COLLECTED DATA:
—————

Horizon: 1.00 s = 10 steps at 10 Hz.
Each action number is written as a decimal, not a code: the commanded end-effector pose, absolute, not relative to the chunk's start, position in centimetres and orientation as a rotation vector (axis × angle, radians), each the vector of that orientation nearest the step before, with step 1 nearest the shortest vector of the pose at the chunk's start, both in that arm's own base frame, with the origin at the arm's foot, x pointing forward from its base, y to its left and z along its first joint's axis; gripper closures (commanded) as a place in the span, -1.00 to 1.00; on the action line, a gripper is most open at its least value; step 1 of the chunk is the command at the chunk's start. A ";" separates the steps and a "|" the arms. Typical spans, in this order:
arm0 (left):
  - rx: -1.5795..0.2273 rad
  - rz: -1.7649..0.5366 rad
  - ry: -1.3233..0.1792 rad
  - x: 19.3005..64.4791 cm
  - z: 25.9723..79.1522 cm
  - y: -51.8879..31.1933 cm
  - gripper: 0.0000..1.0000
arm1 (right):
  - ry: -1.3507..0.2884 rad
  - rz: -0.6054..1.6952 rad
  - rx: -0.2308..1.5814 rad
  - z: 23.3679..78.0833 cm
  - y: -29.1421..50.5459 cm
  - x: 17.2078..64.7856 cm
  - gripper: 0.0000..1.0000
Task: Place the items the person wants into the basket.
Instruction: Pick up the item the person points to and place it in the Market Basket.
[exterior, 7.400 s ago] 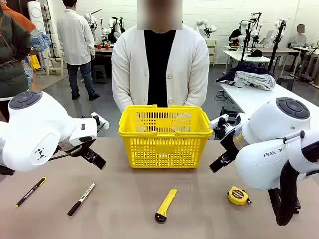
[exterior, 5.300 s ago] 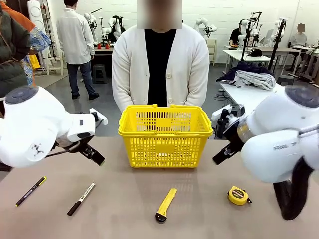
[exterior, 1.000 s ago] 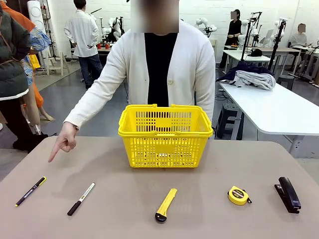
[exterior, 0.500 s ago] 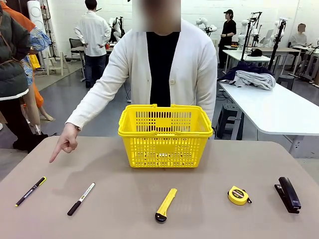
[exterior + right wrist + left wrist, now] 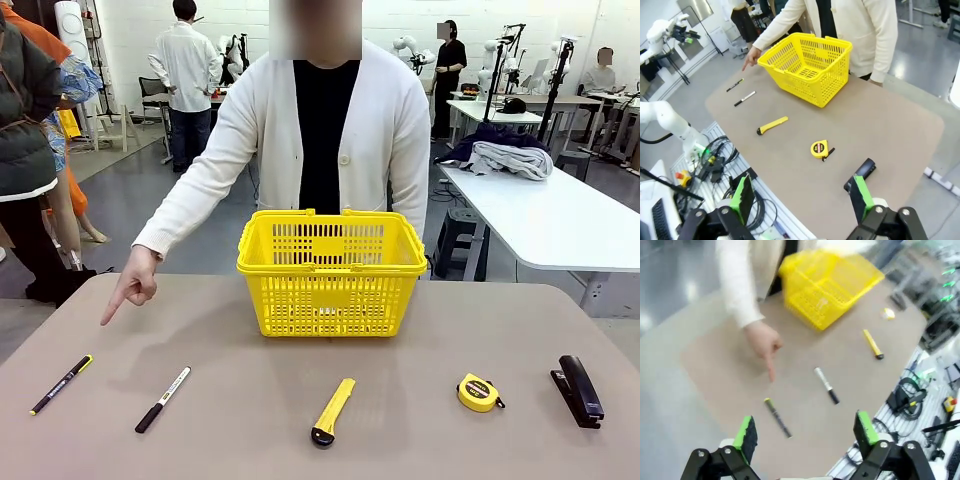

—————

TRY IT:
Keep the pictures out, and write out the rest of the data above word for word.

TASK OUTPUT:
Horizon: 1.00 s = 10 steps at 10 Hz.
Each action number is written as a decimal, not a code: the commanded end-effector pose, absolute, not relative to the chunk's start, position in centimetres and orientation as a rotation vector (axis × angle, radians), each the vector of that orientation nearest the step before, with step 1 nearest the shortest vector of the pose at the chunk's start, both in that arm's own base frame, with the origin at the arm's foot, x pointing forward from its base, y to its left and z along its first joint's axis; gripper closures (commanded) as a place in the span, -1.00 to 1.00; on the action line, a gripper is most open at its least value; step 1 of the chunk is the command at the chunk's start. A ";" separates the steps and a "|" the arms. Typical spans, in this order:
arm0 (left):
  - rx: -1.5795..0.2273 rad
  - rz: -1.7649..0.5366 rad
  - ry: -1.3233..0.1792 rad
  - x: 19.3005..64.4791 cm
  - z: 25.9723..79.1522 cm
  - y: -51.8879..31.1933 cm
  - gripper: 0.0000..1.0000
arm1 (right):
  - ry: -1.3507..0.2884 rad
  - rz: -0.6054..1.6952 rad
  - rx: -0.2308..1.5814 rad
  - z: 23.3679..78.0833 cm
  - y: -29.1421..50.5459 cm
  - x: 17.2078..64.7856 cm
  - gripper: 0.0000..1.0000
Task: Place the items the person wants into the basket.
Instruction: Pick up the item the person points to and place it in the Market Basket.
[exterior, 7.400 s ago] 
[exterior, 5.300 s ago] 
[exterior, 1.000 s ago] 
[exterior, 0.500 s ago] 
[exterior + right wrist + left wrist, now] 

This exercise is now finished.